Jason was a great favorite with Mrs. Fairbrother, notwithstanding that he did no work. Rumor had magnified the fortune that Stephen Orry had left him, and the two hundred pounds stood at two thousand in her eyes. With a woman's quick instinct she saw how Jason stood towards Greeba, almost before he had himself become conscious of it, and she smiled on him and favored him. A whisper of this found its way from Lague to Government House, and old Adam shook his head. He had nothing against Jason, except that the lad was not fond of work, and whether Jason was poor or rich counted for very little, but he could not forget his boy Sunlocks.

 

Thus while Greeba remained with her father there was but little chance that she could wrong the promise she had made to Michael; but events seemed to force her into the arms of Jason. Her mother had never been of an unselfish spirit, and since parting from her husband she had shown a mean penuriousness. This affected her six sons chiefly, and they realized that when she had taken their side against their father she had taken the cream of their living also. Lague was now hers for her lifetime, and only theirs after she was done with it; and if they asked much more for their work than bed and board she reminded them of this, and bade them wait. Soon tiring of their Lenten entertainment, they trooped off, one after one, to their father, badly as they had dealt by him, and complained loudly of the great wrong he had done them when he made over the lands of Lague to their mother. What were they now, though sons of the Governor? No better than hinds on their mother's farm, expected to work for her from light to dusk, and getting nothing for their labor but the house she kept over their heads. Grown men they all were now, and the elder of them close on their prime, yet none were free to marry, for none had the right to a penny for the living he earned; and all this came of their father's unwise generosity.
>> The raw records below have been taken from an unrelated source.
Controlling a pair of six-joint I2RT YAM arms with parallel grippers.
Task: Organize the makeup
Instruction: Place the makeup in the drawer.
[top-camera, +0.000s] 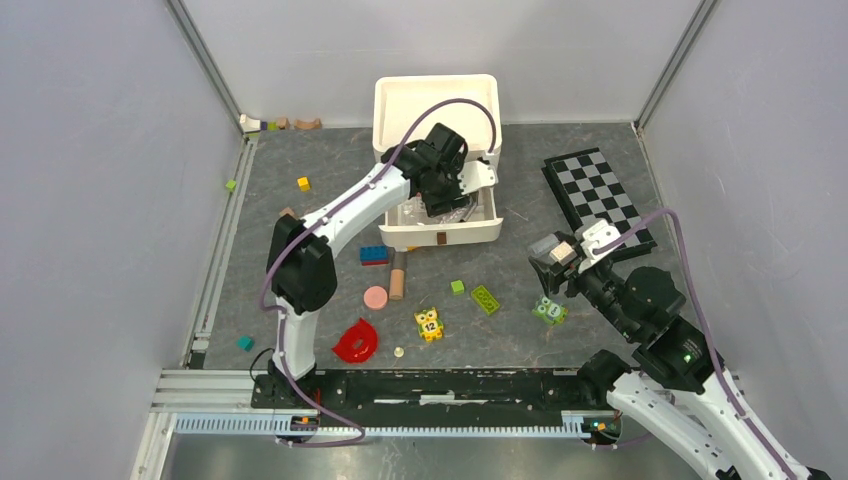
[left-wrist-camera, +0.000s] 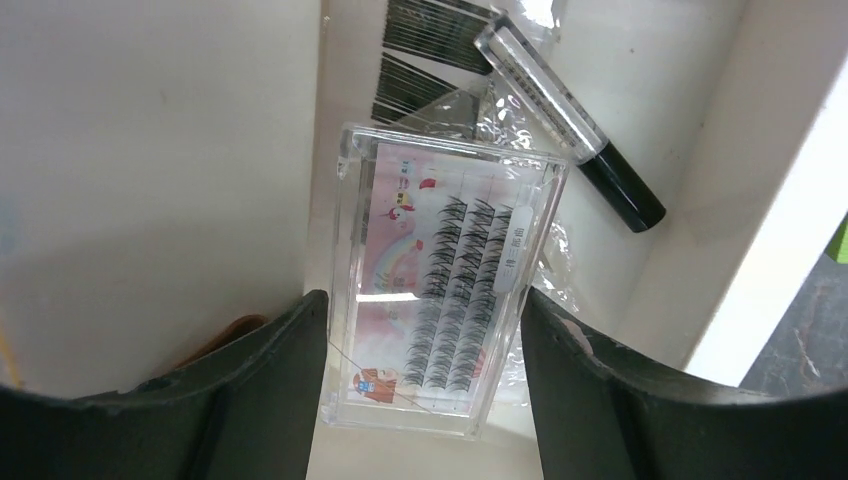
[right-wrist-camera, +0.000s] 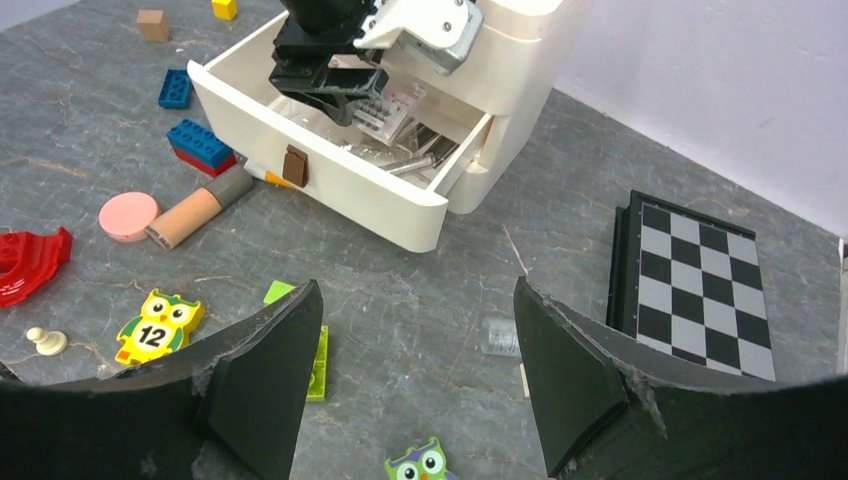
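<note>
My left gripper (top-camera: 445, 200) reaches down into the open white drawer (top-camera: 440, 234). In the left wrist view its jaws (left-wrist-camera: 423, 300) stand apart over a flat clear lash packet (left-wrist-camera: 440, 280) that lies tilted in the drawer, its edges close to both fingertips. A clear-and-black pencil-like tube (left-wrist-camera: 570, 110) and another clear packet (left-wrist-camera: 430, 40) lie beyond it. The round pink disc (top-camera: 375, 297) and the beige stick (top-camera: 397, 275) lie on the table in front of the drawer. My right gripper (top-camera: 550, 262) is open and empty above the table (right-wrist-camera: 415, 290). The orange tube is not clearly in view.
The white drawer unit (top-camera: 437, 100) stands at the back. A folded chessboard (top-camera: 597, 200) lies to the right. A red half-ring (top-camera: 357, 342), owl blocks (top-camera: 429, 323) (top-camera: 549, 310), green bricks (top-camera: 486, 299) and a blue brick (top-camera: 374, 254) are scattered on the table.
</note>
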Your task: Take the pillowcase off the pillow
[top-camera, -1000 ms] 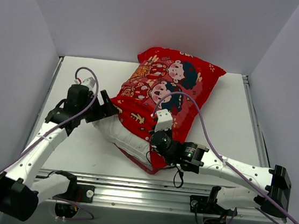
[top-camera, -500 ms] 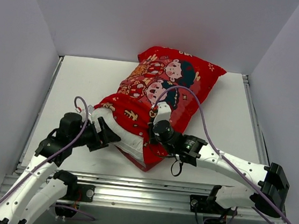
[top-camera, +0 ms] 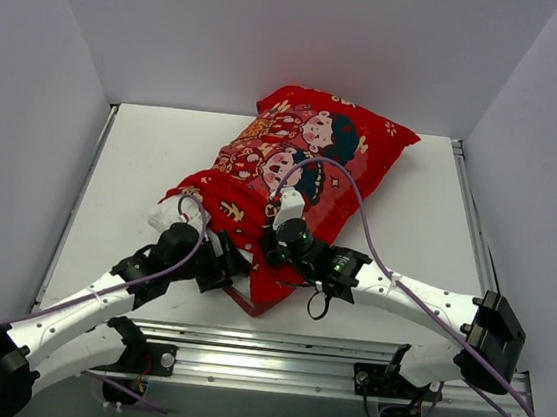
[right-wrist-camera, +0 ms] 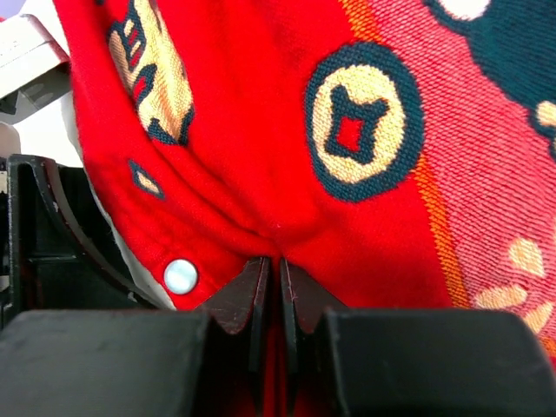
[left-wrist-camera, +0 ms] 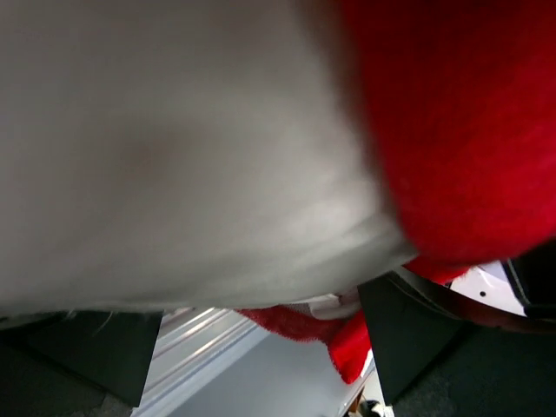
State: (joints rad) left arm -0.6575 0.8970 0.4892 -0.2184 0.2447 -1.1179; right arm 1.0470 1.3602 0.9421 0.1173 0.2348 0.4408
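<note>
Swung in from the left since a second ago, the left hand (top-camera: 220,262) now gapes wide, gripping nothing, against the bared white end of the pillow (top-camera: 164,216). The right hand (right-wrist-camera: 278,269) is clenched on the hem of the pillowcase (top-camera: 304,161), which lies diagonally near the front edge of the tabletop (top-camera: 134,152). Open room lies to the left.
</note>
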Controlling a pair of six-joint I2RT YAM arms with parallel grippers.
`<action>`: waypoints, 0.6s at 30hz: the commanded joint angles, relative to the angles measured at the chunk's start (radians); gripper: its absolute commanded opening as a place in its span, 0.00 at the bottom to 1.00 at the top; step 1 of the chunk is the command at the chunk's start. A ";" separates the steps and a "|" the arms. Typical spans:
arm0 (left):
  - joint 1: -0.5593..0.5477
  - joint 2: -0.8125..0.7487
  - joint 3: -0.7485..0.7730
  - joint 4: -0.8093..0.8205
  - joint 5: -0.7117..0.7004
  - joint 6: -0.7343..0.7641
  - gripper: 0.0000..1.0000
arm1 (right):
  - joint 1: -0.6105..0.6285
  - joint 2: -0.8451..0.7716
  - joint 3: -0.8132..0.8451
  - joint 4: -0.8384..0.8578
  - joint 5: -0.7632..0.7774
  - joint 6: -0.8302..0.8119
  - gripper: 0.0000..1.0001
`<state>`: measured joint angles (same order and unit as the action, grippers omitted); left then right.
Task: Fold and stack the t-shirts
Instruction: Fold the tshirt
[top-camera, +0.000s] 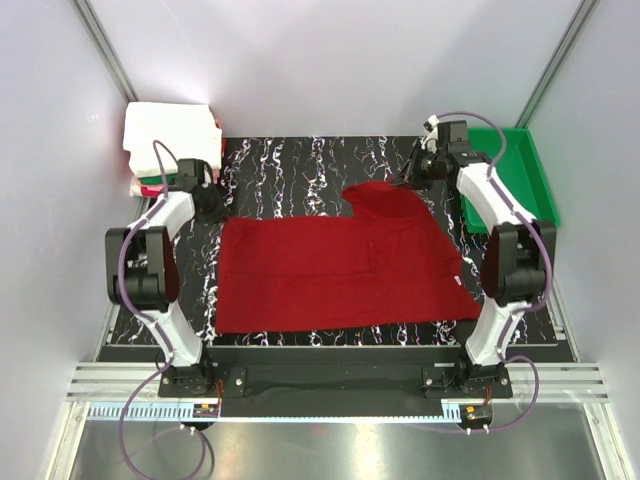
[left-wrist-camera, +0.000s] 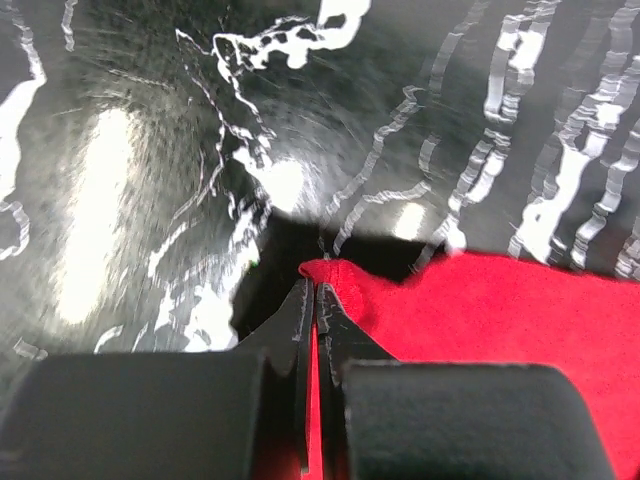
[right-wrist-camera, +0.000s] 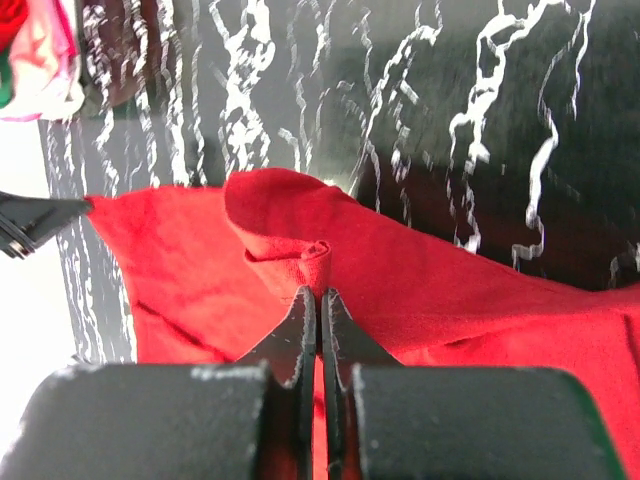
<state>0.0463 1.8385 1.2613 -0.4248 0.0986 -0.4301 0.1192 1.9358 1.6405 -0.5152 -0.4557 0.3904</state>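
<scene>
Nearest the arm bases, the red t-shirt (top-camera: 340, 270) lies spread across the table (top-camera: 290, 160), a smooth, glossy black surface veined with white like marble. The shirt is soft, matte, deep red cloth. It forms a broad, mostly flat shape with a straight near hem, a few shallow creases and one sleeve pointing toward the near right.

The left gripper (left-wrist-camera: 310, 290) sits at the shirt's far left corner. Its two dark, tapered fingers are pressed together on that corner, and a thin strip of red shows between them. The rest of the cloth runs off to the right of the fingers.

The right gripper (right-wrist-camera: 318, 295) is at the shirt's far right part, where a flap of cloth stretches up toward it. Its fingers are likewise closed tight, pinching a rolled, ribbed edge of the fabric. The cloth rises there in a soft ridge above the table.

Farther back, a stack of folded t-shirts (top-camera: 165, 135) sits in the far left corner, with white on top and pink and green edges beneath. A green plastic tray (top-camera: 520, 170) with straight raised walls stands at the far right.
</scene>
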 joint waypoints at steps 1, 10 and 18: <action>-0.003 -0.135 -0.042 0.023 0.030 0.030 0.00 | 0.013 -0.171 -0.109 0.030 0.038 -0.054 0.00; -0.003 -0.323 -0.197 0.012 0.027 0.036 0.00 | 0.011 -0.460 -0.464 0.038 0.133 -0.050 0.00; -0.003 -0.435 -0.273 -0.012 0.018 0.051 0.00 | 0.010 -0.692 -0.594 -0.014 0.199 -0.015 0.00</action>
<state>0.0463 1.4677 1.0069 -0.4488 0.1089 -0.4042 0.1238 1.3491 1.0611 -0.5224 -0.3031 0.3626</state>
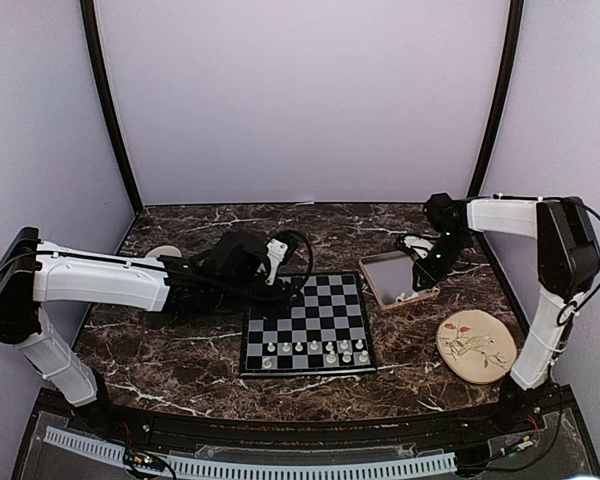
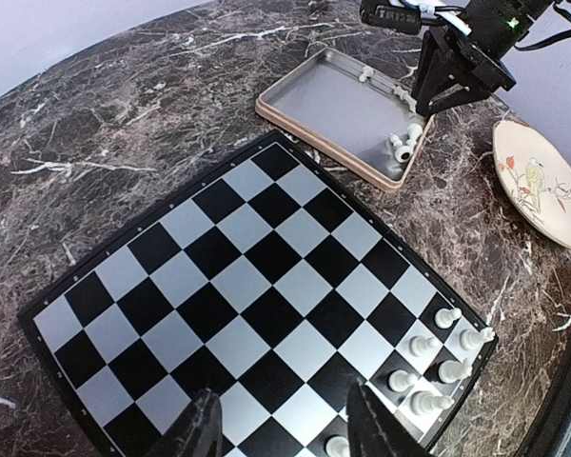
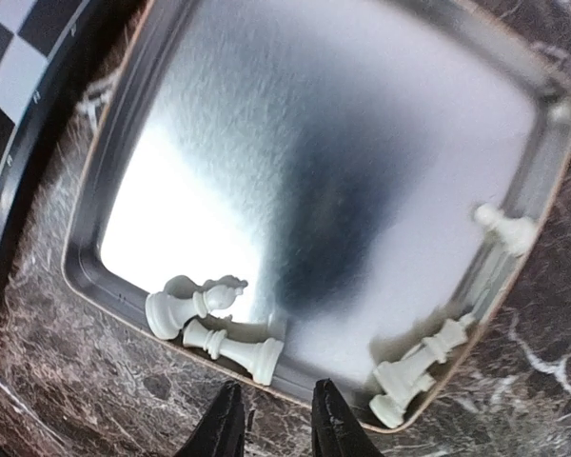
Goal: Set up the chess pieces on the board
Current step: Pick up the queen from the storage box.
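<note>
The chessboard lies mid-table, with several tiny white pieces standing in its near rows; they also show in the left wrist view. My left gripper hovers open and empty over the board, near its back left part. My right gripper is open and empty just above the near rim of the metal tray. Loose white pieces lie in the tray: two near the rim, more at the corner and one at the right edge.
The grey tray sits right of the board. A round cream plate with a bird drawing lies at the front right. A small round pale object lies behind the left arm.
</note>
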Controlling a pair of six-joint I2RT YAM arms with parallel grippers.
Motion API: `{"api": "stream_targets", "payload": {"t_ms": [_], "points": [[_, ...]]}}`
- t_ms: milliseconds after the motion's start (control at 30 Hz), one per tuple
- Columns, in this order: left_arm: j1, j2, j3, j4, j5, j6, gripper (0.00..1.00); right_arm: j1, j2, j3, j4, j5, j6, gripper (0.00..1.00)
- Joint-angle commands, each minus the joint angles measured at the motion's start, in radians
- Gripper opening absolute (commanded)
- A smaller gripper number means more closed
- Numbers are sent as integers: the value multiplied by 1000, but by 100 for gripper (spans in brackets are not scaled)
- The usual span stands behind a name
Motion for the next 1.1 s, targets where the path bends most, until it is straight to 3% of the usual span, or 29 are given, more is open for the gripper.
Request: {"api": "stream_targets", "payload": {"t_ms": [0,267,433,600,1067], "points": [[2,26,16,55,55,-23,46,2,24,36,-116,-32,-75,25],[2,16,-26,72,76,-39,45,5,76,138,-187,4,-298,25],[3,16,-44,96,90,-59,45,10,96,183,-237,-12,-517,27],[3,22,-47,105,100,-70,45,31,133,192,-236,61,-654,27],[2,32,-51,110,103,-85,44,71,213,195,-229,119,-706,27]]}}
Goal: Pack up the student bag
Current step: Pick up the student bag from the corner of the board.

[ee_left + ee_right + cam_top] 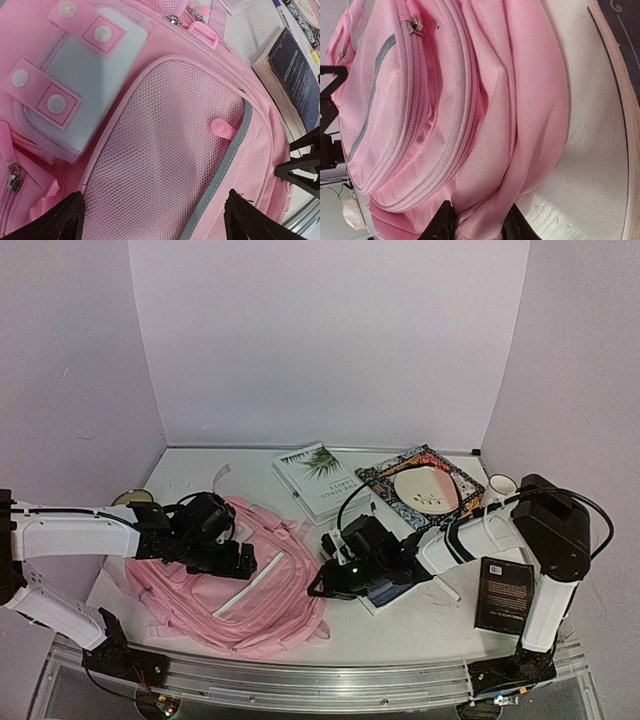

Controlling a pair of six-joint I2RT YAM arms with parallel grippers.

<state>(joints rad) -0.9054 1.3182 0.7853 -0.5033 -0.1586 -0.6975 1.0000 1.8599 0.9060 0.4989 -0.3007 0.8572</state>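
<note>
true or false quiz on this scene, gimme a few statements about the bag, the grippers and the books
1. The left gripper is open above the mesh pocket of the student bag. True.
2. The right gripper holds the black book. False: its fingers pinch a fold of the bag's pink fabric, and the black book lies on the table near the right arm's base.
3. A white book with a leaf on its cover lies on the table beyond the bag. True.
4. The student bag stands upright. False: it lies flat on the table.
</note>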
Old Adam could not gainsay them, and he would not reproach them, so he did all that remained to him to do, and that was to exercise a little more of the same unwise generosity, and give them money. And finding this easy means of getting what they wanted, they came again and again, all six of them, from Asher to Gentleman Johnny, and as often as they came they went away satisfied, though old Adam shook his head when he saw how mean and small was the spirit of his sons. Greeba also shook her head, but from another cause, for though she grudged her brothers nothing she knew that her father was fast being impoverished. Once she hinted as much, but old Adam made light of her misgivings, saying that if the worst came to the worst he had still his salary, and what was the good of his money if he might not use it, and what was the virtue of charity if it must not begin at home?

But the evil was not ended there for the six lumbering men who objected to work without pay were nothing loth to take pay without work. Not long after the first of the visits to Government House, Lague began to be neglected.

Asher lay in the ingle and dozed; Thurstan lay about in the "Hibernian" and drank; Ross and Stean started a ring of gamecocks, Jacob formed a nest of private savings, and John developed his taste for dress and his appetite for gallantries. Mrs. Fairbrother soon discovered the source of the mischief, and railed at the name of her husband, who was ruining her boys and bringing herself to beggary.

Thus far had matters gone, during the four years following the death of Stephen Orry, and then a succession of untoward circumstances hastened a climax of grave consequence to all the persons concerned in this history. Two bad seasons had come, one on the end of the other. The herring fishing had failed, and the potato crop had suffered a blight. The fisher folk and the poor farming people were reduced to sore straits. The one class had to throw the meal bag across their shoulders and go round the houses begging, and the other class had to compound with their landlords or borrow from their neighbors.

Where few were rich and many were poor, the places of call for either class were not numerous. But two houses at least were always open to those who were in want – Lague and Government House; though their welcome at the one was very unlike their welcome at the other. Mrs. Fairbrother relieved their necessities by lending them money on mortgage on their lands or boats, and her interest was in proportion to their necessities. They had no choice but accept her terms, however rigid, and if in due course they could not meet them they had no resource but to yield up to her their little belongings. In less than half a year boat after boat, croft after croft, and even farm after farm had fallen into her hands. She grew rich, and the richer she grew the more penurious she became. There were no banks in the north of the island then, and the mistress of Lague was in effect the farmer's banker.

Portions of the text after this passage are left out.